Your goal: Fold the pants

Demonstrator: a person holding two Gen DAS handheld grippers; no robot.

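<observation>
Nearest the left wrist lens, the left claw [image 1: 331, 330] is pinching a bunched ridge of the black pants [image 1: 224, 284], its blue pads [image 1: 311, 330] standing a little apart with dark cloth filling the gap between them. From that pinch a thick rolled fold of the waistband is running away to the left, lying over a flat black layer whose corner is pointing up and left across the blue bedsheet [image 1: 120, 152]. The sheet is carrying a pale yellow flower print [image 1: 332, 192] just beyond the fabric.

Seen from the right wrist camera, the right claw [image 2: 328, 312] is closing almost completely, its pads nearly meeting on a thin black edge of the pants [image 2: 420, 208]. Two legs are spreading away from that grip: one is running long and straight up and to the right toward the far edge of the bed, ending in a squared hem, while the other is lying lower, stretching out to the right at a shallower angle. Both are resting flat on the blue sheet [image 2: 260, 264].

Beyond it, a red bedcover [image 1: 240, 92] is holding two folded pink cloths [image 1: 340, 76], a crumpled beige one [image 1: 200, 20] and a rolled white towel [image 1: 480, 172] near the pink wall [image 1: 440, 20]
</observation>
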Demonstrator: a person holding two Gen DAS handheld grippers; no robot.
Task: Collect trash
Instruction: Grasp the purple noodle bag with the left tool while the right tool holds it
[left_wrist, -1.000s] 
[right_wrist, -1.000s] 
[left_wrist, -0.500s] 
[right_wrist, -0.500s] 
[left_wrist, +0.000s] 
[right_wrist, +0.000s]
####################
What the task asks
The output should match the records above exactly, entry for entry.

Answer box
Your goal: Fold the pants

Demonstrator: a person holding two Gen DAS handheld grippers; no robot.

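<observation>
Nearest the left wrist lens, the left claw [image 1: 331, 330] is pinching a bunched ridge of the black pants [image 1: 224, 284], its blue pads [image 1: 311, 330] standing a little apart with dark cloth filling the gap between them. From that pinch a thick rolled fold of the waistband is running away to the left, lying over a flat black layer whose corner is pointing up and left across the blue bedsheet [image 1: 120, 152]. The sheet is carrying a pale yellow flower print [image 1: 332, 192] just beyond the fabric.

Seen from the right wrist camera, the right claw [image 2: 328, 312] is closing almost completely, its pads nearly meeting on a thin black edge of the pants [image 2: 420, 208]. Two legs are spreading away from that grip: one is running long and straight up and to the right toward the far edge of the bed, ending in a squared hem, while the other is lying lower, stretching out to the right at a shallower angle. Both are resting flat on the blue sheet [image 2: 260, 264].

Beyond it, a red bedcover [image 1: 240, 92] is holding two folded pink cloths [image 1: 340, 76], a crumpled beige one [image 1: 200, 20] and a rolled white towel [image 1: 480, 172] near the pink wall [image 1: 440, 20]
</observation>
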Demonstrator: a person holding two Gen DAS handheld grippers; no robot.
Task: Collect trash
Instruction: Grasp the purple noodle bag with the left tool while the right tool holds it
[left_wrist, -1.000s] 
[right_wrist, -1.000s] 
[left_wrist, -0.500s] 
[right_wrist, -0.500s] 
[left_wrist, +0.000s] 
[right_wrist, +0.000s]

No more output is required for the exercise.